The Museum of Ethnology in Vietnam is the latest, largest and undoubtedly the most interesting in the long line that makes up the history of museums in the country. The museum is a great display of Vietnam as a multi-ethnic country that believes that more attention should be given to promote socio-cultural adversity.
Most travelers are not aware that Vietnam is a country with such rich ethnic diversity, which is why an entire museum was established that is devoted to such a theme. The museum opened in year 1997 and presents thorough instructions and descriptions of almost all of the cultures in Vietnam, from north to the south alike. The museum uses a more contemporary curatorial approach than most museums found in Hanoi in order to convey more meaningful and understandable messages to visitors. The exhibition features 9 sections that proudly feature the Historical and Cultural Periods, 3 major sub-regions, and the 54 ethnic groups that are classified into 5 language families.

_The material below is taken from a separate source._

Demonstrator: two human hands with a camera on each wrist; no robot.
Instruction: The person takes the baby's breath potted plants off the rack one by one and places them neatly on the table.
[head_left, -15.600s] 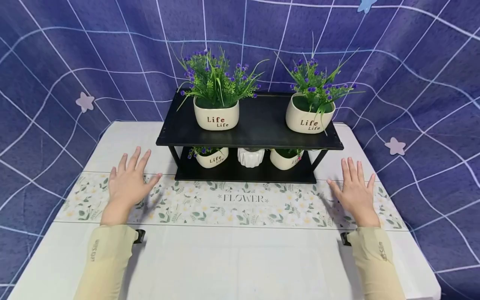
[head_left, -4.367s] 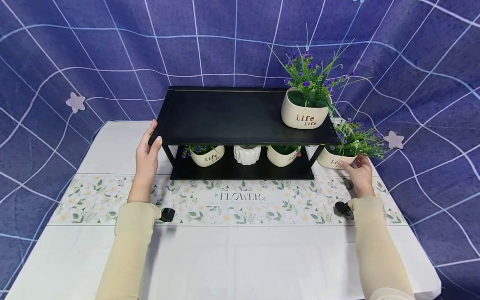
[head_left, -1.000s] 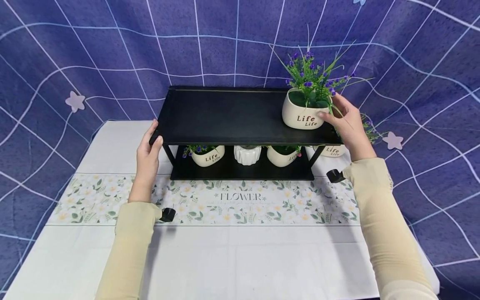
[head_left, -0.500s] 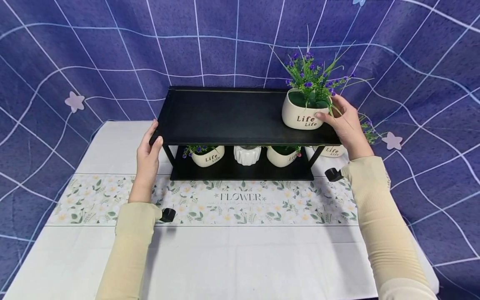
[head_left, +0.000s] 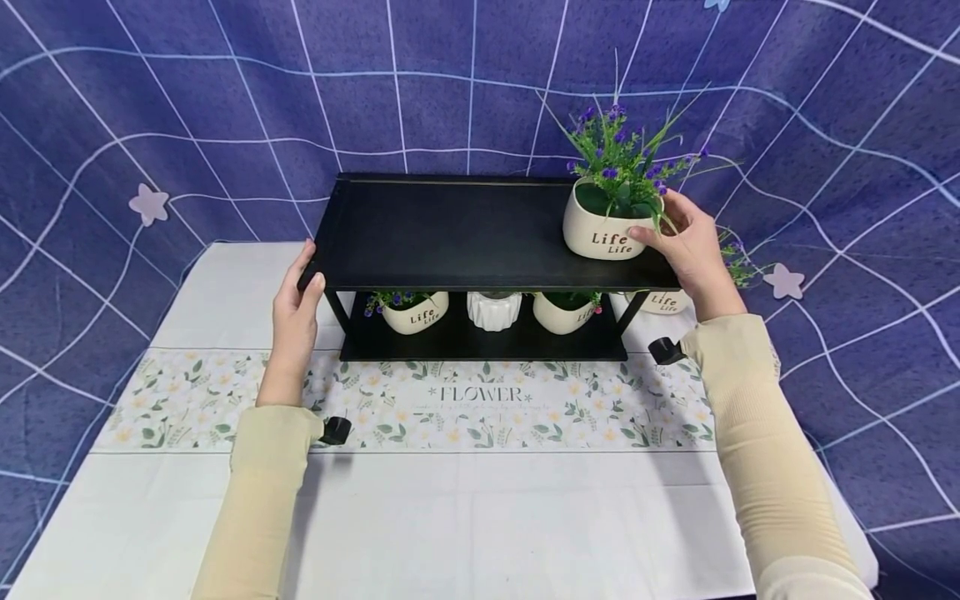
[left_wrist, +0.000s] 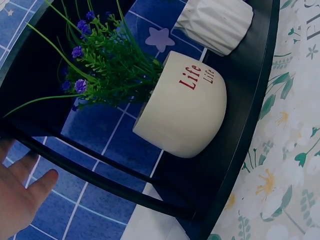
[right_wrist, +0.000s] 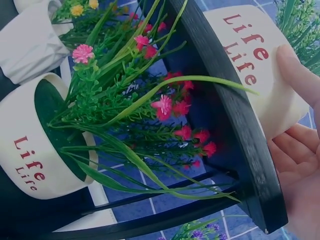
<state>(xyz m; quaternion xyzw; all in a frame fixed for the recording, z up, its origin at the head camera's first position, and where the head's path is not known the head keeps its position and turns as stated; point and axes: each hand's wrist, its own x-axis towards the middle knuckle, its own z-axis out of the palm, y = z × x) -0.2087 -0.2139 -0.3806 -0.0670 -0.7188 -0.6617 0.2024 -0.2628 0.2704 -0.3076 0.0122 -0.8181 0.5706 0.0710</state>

The museum features both an indoor and outdoor section of Vietnam’s ethnic minority groups. Get to explore their basic way of life evident in their distinct age-old artifacts, tools, costumes, rituals and traditions. While the in-house exhibition is particularly informative, its outdoor display makes the museum stand out from the rest as a huge outdoor field is devoted to actual size models of traditional houses. A handful of houses remodeled after traditional architecture of ethnic minorities can be found, especially those from the Northern and Central Highlands of Vietnam. Visitors are exceptionally blown away by such elaborate detail in architecture that also include ancient Vietnamese furniture and carefully sourced indigenous trees. At the same time, visitors will be able to engage in traditional games and activities of the ethnic minorities such as the water puppet show, calligraphy and the stone game or more popularly known as “O An Quan”.
Today, the traditional minority houses remain a popular backdrop for wedding photography as it adds a rather unique texture to pictures. There are a total of 15,000 artifacts, 40,000 photographs, films, slides and tapes found in the museum. All information about such exhibit displays is thoroughly explained by the museum’s extremely accommodating staff, many of whom speak fluent English.
For those who appreciate some green space, the museum is located in Nguyen Van Huyen in the capital city of Hanoi. It is open daily except Mondays from 8:30 in the morning to 5:30 in the afternoon. For a reasonable entrance fee, the museum is a great alternative for those Hanoi tourists who cannot find the time to visit the remote areas of Vietnam where majority of the country’s ethnic minorities go about their way of life.
Despite being quite a leap from the closely knit tourist attractions in Hanoi, the Museum of Ethnology is surely worth a visit. For those who are keen in learning about the multicultural aspect of Vietnam, the museum will surely provide evidence on how the ancient people of Vietnam once lived and, at the same time, will showcase how important culture and religion is to a community.